* [What this task involves] Print the data below verbatim, minus images.

* [Data block]
* * * * * * *
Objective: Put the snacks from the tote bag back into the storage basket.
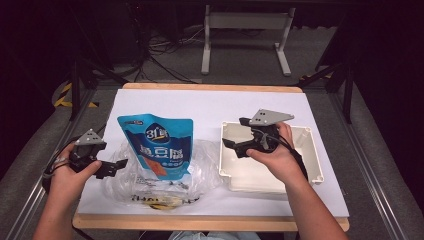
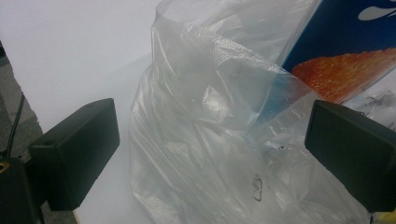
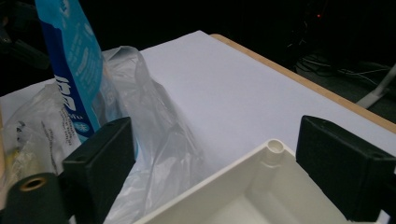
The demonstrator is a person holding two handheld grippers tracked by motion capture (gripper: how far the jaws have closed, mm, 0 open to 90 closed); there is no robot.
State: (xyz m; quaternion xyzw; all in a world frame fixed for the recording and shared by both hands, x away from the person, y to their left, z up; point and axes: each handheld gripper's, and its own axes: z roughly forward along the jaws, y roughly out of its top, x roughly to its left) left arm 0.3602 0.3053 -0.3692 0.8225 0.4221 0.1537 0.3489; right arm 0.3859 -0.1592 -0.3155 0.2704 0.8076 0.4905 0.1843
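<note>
Jaws wide, left gripper (image 2: 210,154) at bag (image 2: 210,116), right gripper (image 3: 224,163) over box (image 3: 233,205)

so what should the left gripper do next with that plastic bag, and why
Probably close the left gripper on the clear plastic bag. Its jaws stand open with the crumpled film between them, gripping nothing. The blue pouch stands upright in the bag, so pinning the film would likely steady it. The right gripper hovers open over the corner of the white tray, free to reach for the pouch.

R gripper (image 3: 224,172) fingers apart over white box corner (image 3: 275,151), blue pouch (image 3: 74,65) in clear bag (image 3: 154,140) behind
</note>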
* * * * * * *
* [Exercise output]
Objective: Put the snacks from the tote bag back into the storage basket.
The demonstrator is a person holding two handheld grippers tracked by motion capture (gripper: how far the jaws have closed, mm, 0 open to 90 closed); there is no robot.
State: (xyz m; quaternion xyzw; all in a world frame fixed for the recording and shared by both hands, x away from the person, y to their left, z up; point and axes: each handheld gripper's, and its own axes: z roughly forward along the jaws, y roughly out of its top, x roughly to its left) left arm 0.3602 0.3053 -0.3692 0.8225 0.4221 0.1537 0.3489; right arm 0.3859 -0.1592 -0.3155 0.2704 0.8076 0.4905 0.1843
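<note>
Jaws wide, left gripper (image 2: 210,154) at bag (image 2: 210,116), right gripper (image 3: 224,163) over box (image 3: 233,205)

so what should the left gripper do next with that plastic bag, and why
Probably close the left gripper on the clear plastic bag. Its jaws stand open with the crumpled film between them, gripping nothing. The blue pouch stands upright in the bag, so pinning the film would likely steady it. The right gripper hovers open over the corner of the white tray, free to reach for the pouch.

R gripper (image 3: 224,172) fingers apart over white box corner (image 3: 275,151), blue pouch (image 3: 74,65) in clear bag (image 3: 154,140) behind
</note>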

The answer has been written out in full.